And Do you think they'll be suitable?? Or should I opt for a gu10 halogen unit and just buy the megamans. I've spotted the tilt gu10s too for 3.99 each on eBay. 

Ps I can always pick a lighter wood which would weigh less 

Sent from my iPhone using Tapatalk


----------



## foxfish (10 Dec 2012)

*Re: Help with my new led lighting*

The light are just wired in line from one to the next, you dont have to wire them all or you can do them in batches with independent plugs & timers. I dont know just how many you can join in one loop though?
Your link looks to good to be true (I notice they dont post to Guernsey either) I have no idea about the bulbs performance but at that price you cant really loose!
You are obversely going to have to experiment a bit to achieve want you want....


----------



## Alastair (10 Dec 2012)

*Re: Help with my new led lighting*

Well the seller said they're fine to take the megamans too, I just haven't a clue how to wire them up and how many to go for. I'm thinking between 6 and 8. 
I was never good at electrics so don't know where to start 


Sent from my iPhone using Tapatalk


----------



## somethingfishy (11 Dec 2012)

*Re: Help with my new led lighting*

Don't know how to pm from my phone but will send you my number tonight if you wanna pick my brains about the electrics. Haha i still can't grow plants that well but I've been doing an ok job at pretending to be a sparky 

Sent from my GT-I9100 using Tapatalk 2


----------



## Alastair (11 Dec 2012)

*Re: Help with my new led lighting*



			
				somethingfishy said:
			
		

> Don't know how to pm from my phone but will send you my number tonight if you wanna pick my brains about the electrics. Haha i still can't grow plants that well but I've been doing an ok job at pretending to be a sparky
> 
> Sent from my GT-I9100 using Tapatalk 2



Ha ha yes please mate lol. 


Sent from my iPhone using Tapatalk


----------



## Antipofish (11 Dec 2012)

*Re: Help with my new led lighting*



			
				somethingfishy said:
			
		

> Don't know how to pm from my phone but will send you my number tonight if you wanna pick my brains about the electrics. Haha i still can't grow plants that well but I've been doing an ok job at pretending to be a sparky
> 
> Sent from my GT-I9100 using Tapatalk 2



Too good since they want you so much you get called out on Sundays


----------



## Danny (11 Dec 2012)

*Re: Help with my new led lighting*

Interesting thread guys, I am thinking of doing the same sort of thing for a new marine tank rather than forking out £500+ on a led unit.

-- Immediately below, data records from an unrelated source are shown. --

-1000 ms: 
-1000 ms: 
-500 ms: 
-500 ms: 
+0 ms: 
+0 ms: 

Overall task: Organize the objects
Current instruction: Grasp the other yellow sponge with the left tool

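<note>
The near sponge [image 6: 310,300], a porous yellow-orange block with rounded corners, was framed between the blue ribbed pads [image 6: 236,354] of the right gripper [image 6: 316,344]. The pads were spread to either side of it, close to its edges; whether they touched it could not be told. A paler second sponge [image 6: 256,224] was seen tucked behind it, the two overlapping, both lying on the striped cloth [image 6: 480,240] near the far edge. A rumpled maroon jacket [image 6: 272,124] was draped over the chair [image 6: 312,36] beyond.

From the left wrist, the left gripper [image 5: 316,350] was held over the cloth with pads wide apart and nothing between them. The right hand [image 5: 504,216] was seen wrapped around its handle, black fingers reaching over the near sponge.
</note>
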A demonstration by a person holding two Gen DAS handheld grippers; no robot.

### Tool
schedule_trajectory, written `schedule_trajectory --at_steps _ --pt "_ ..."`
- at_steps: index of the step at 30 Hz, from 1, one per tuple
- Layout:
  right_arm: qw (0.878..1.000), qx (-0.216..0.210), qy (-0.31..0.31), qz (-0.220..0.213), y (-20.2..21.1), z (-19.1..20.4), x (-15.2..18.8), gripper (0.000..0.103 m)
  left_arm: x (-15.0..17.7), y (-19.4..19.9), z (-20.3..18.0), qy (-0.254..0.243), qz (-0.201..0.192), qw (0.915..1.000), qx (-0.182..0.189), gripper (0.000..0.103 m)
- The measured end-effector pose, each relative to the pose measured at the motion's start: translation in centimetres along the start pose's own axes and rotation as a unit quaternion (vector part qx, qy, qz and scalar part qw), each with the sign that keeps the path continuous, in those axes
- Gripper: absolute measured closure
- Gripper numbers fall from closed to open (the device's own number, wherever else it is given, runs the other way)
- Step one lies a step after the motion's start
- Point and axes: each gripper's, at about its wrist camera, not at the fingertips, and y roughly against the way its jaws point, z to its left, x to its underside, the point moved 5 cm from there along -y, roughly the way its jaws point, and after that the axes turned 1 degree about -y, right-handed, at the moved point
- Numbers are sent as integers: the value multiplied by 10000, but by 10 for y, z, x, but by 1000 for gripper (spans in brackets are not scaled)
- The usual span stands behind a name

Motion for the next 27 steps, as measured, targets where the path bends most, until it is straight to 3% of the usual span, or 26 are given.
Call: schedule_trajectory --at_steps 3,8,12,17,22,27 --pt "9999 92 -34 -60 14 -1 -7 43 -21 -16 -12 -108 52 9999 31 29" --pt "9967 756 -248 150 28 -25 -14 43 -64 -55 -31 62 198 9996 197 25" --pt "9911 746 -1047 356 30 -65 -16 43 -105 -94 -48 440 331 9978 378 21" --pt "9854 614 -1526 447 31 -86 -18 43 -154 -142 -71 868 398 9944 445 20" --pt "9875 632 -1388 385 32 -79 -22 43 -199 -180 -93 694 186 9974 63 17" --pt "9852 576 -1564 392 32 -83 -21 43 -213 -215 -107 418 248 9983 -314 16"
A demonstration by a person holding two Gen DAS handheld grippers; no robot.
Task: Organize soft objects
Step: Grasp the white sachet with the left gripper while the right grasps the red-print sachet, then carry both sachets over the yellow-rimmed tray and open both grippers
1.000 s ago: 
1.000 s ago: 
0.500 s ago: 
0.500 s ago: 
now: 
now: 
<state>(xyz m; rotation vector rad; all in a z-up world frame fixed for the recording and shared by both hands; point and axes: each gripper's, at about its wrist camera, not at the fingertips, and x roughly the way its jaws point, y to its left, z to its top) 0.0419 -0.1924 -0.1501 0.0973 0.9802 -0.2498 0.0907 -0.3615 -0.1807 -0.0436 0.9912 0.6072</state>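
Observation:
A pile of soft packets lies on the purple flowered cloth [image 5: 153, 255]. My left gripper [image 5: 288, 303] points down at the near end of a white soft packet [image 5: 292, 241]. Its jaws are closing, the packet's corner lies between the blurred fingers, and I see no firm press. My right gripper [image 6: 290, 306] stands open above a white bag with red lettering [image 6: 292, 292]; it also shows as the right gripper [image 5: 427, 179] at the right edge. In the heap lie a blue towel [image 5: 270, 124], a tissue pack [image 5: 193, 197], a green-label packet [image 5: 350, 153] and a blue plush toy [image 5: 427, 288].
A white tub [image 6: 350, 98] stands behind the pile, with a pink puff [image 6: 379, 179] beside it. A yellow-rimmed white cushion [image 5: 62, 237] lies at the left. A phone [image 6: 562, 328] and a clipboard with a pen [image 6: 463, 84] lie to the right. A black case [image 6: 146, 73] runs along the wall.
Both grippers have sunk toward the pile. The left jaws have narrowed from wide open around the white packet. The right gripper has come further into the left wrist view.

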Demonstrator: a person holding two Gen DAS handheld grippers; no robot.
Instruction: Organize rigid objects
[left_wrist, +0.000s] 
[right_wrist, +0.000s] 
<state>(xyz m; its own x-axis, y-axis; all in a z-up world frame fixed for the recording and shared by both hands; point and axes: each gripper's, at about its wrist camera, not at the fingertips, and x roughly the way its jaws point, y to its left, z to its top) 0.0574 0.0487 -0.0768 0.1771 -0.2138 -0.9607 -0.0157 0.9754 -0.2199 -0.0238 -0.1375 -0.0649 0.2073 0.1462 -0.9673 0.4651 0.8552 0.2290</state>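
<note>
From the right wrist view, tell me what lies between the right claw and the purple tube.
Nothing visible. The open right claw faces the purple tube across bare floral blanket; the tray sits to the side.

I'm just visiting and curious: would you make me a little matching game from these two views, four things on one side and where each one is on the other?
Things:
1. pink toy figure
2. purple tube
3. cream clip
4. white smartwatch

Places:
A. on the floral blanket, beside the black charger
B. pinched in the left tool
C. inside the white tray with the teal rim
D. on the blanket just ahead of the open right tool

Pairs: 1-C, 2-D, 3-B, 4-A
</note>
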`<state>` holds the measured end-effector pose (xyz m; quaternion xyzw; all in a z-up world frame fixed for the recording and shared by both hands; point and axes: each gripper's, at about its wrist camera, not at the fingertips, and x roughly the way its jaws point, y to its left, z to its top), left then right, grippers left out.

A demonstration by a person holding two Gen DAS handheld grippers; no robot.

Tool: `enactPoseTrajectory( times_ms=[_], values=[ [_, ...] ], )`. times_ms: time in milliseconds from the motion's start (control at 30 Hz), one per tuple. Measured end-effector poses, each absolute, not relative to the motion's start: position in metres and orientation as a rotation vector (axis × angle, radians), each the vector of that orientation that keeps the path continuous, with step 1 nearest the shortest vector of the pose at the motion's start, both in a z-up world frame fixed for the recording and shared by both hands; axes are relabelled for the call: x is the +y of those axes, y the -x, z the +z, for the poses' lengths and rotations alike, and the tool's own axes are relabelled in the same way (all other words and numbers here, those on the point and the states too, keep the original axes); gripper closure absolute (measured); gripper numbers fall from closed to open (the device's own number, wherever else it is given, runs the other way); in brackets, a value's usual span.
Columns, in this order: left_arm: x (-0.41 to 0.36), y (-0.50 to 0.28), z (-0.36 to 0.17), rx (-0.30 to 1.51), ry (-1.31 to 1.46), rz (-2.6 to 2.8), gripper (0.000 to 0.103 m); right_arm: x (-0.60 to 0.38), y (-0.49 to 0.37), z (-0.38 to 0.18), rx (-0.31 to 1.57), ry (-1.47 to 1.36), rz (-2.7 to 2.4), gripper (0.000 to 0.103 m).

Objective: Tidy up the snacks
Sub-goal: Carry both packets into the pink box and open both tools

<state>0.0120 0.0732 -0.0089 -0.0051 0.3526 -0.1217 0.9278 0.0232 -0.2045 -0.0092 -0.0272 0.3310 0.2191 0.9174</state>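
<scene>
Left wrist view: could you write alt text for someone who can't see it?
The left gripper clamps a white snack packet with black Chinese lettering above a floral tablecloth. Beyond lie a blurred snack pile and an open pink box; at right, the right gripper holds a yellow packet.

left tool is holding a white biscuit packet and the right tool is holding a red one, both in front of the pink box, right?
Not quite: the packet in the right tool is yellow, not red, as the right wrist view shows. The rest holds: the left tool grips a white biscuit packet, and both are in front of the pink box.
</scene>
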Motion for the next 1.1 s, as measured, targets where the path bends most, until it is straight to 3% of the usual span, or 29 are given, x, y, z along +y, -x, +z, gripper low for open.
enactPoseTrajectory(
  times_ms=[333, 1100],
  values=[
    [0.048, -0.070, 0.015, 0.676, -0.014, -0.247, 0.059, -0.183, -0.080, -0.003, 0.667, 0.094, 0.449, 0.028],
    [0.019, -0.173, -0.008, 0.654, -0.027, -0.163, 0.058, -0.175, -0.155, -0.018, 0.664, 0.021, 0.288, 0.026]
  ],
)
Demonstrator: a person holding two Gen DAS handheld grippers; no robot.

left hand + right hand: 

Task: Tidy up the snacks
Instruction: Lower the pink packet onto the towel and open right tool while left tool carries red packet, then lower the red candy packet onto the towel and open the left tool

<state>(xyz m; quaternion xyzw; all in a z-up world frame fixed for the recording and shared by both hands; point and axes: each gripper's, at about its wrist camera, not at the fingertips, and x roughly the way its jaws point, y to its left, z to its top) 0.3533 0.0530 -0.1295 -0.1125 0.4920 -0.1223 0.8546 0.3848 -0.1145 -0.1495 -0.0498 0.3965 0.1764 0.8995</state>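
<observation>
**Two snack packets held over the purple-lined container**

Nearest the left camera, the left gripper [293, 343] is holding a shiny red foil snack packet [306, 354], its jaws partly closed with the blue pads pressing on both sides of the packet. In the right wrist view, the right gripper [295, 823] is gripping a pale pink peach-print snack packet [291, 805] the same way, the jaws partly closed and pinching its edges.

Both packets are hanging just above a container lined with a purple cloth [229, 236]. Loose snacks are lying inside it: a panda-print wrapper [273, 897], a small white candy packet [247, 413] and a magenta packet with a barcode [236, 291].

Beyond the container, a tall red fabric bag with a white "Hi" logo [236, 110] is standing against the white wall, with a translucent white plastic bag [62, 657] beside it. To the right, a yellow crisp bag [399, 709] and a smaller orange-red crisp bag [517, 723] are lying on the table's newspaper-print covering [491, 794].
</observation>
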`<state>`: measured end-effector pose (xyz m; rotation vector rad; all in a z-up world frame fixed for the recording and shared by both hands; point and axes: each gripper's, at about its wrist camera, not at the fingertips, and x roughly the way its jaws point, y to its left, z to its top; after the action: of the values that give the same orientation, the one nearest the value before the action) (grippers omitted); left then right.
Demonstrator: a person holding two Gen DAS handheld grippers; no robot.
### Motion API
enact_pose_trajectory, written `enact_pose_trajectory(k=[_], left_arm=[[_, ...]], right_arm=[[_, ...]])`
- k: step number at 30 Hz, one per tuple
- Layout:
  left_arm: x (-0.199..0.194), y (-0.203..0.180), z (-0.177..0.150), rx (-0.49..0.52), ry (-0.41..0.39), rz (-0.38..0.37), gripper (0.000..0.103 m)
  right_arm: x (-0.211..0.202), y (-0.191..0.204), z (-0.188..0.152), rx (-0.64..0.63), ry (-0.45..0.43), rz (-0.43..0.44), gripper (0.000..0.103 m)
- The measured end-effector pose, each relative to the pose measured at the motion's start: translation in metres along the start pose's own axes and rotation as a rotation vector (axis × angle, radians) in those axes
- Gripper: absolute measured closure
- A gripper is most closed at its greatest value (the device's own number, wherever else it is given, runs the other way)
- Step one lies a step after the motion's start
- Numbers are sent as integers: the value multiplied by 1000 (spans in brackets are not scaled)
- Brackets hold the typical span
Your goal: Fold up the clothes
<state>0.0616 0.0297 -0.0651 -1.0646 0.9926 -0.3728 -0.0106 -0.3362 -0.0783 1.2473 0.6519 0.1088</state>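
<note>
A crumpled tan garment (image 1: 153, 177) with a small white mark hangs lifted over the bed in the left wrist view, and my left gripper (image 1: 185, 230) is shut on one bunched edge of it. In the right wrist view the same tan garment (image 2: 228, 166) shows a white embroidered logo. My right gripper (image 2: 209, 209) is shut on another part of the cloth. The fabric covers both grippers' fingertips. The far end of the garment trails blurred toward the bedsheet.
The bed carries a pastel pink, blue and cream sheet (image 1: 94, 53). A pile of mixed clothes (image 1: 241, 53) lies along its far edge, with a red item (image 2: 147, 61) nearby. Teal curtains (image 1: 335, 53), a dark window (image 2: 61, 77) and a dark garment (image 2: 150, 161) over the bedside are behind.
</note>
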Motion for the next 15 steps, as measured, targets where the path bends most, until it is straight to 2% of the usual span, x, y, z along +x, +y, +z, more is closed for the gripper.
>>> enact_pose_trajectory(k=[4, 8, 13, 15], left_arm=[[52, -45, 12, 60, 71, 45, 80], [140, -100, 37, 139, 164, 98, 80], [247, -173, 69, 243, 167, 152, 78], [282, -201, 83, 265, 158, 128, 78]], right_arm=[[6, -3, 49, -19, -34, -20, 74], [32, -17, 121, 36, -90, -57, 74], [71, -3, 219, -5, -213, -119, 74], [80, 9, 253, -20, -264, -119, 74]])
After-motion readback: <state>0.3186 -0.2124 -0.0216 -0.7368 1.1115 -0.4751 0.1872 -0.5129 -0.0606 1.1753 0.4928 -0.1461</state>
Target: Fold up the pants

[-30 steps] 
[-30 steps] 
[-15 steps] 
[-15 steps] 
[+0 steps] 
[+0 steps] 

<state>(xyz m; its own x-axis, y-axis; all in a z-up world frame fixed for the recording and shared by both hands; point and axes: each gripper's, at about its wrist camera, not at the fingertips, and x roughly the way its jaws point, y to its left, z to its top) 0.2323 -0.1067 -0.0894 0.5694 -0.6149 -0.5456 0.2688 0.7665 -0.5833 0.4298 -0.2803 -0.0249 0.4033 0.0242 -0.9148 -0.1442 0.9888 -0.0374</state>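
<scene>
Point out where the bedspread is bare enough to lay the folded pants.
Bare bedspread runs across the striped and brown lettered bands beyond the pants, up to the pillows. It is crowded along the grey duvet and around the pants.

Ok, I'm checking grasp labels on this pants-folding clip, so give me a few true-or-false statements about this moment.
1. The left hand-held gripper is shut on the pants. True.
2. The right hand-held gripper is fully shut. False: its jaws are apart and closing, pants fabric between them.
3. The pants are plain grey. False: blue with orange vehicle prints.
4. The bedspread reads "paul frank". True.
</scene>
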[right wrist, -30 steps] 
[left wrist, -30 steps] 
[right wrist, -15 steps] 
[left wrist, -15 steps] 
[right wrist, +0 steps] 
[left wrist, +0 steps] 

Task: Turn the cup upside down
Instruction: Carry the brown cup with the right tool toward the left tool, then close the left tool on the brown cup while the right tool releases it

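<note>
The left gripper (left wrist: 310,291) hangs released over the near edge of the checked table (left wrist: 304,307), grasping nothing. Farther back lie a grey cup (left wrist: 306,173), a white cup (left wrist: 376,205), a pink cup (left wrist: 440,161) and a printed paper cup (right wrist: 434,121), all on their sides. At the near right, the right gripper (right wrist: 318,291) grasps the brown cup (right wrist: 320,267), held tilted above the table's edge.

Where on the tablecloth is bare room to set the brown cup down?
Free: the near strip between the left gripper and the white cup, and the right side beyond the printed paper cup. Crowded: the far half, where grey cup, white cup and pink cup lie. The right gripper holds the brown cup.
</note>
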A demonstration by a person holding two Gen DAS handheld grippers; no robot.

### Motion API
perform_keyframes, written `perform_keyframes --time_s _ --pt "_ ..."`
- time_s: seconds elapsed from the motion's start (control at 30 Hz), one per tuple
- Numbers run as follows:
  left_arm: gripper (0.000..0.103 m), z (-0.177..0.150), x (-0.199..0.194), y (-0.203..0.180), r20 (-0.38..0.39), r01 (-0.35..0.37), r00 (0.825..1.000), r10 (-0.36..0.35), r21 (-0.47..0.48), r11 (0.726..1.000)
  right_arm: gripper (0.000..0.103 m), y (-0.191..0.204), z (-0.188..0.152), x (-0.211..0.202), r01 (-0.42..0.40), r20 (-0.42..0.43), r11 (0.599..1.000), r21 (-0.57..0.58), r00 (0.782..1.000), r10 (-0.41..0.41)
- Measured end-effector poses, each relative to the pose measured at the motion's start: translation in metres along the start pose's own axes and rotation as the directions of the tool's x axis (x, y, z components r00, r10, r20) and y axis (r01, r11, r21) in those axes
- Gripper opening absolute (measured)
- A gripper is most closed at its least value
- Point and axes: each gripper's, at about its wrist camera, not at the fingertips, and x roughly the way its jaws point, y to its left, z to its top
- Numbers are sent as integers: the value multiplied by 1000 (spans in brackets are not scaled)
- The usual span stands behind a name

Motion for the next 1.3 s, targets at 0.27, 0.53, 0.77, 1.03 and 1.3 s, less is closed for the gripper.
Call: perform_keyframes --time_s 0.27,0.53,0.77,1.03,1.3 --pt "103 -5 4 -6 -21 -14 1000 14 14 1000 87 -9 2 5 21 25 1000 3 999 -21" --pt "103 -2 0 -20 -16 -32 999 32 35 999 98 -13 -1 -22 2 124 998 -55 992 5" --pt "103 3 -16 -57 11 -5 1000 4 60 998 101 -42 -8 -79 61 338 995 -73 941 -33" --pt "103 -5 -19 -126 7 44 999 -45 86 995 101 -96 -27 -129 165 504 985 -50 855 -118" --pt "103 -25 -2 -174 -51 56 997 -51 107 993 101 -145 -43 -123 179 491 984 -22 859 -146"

I will be trying it over a just shy of 2ft cube. I have seen the purple too which are a close wavelength to the ati purple plus tubes so may give those a go as well as the blue.


----------



## Danny (11 Dec 2012)

*Re: Help with my new led lighting*

Check this out,all you need to know is here.


----------



## Antipofish (11 Dec 2012)

*Re: Help with my new led lighting*



			
				Danny said:
			
		

> Check this out,all you need to know is here.



Where ?


----------



## Danny (11 Dec 2012)

*Re: Help with my new led lighting*

Ooops sorry mate forgot the link lol

http://www.nano-reef.com/forums/index.p ... pic=267432


----------



## Danny (11 Dec 2012)

*Re: Help with my new led lighting*

I will be using the x3 3w cree led gu10's in 6500k and blue 50/50 ratio


----------



## Alastair (12 Dec 2012)

*Re: Help with my new led lighting*

Yeah I read up on that thread when I'd not long posted my initial questions 


Sent from my iPhone using Tapatalk


----------



## Antipofish (12 Dec 2012)

*Re: Help with my new led lighting*

So you made up your mind what size to go for matey ?  My LED's are gone now btw.  I'm getting a Colourplus to see what it looks like in addition to the T5's in the Trigon.


----------



## Alastair (12 Dec 2012)

*Re: Help with my new led lighting*



			
				Antipofish said:
			
		

> So you made up your mind what size to go for matey ?  My LED's are gone now btw.  I'm getting a Colourplus to see what it looks like in addition to the T5's in the Trigon.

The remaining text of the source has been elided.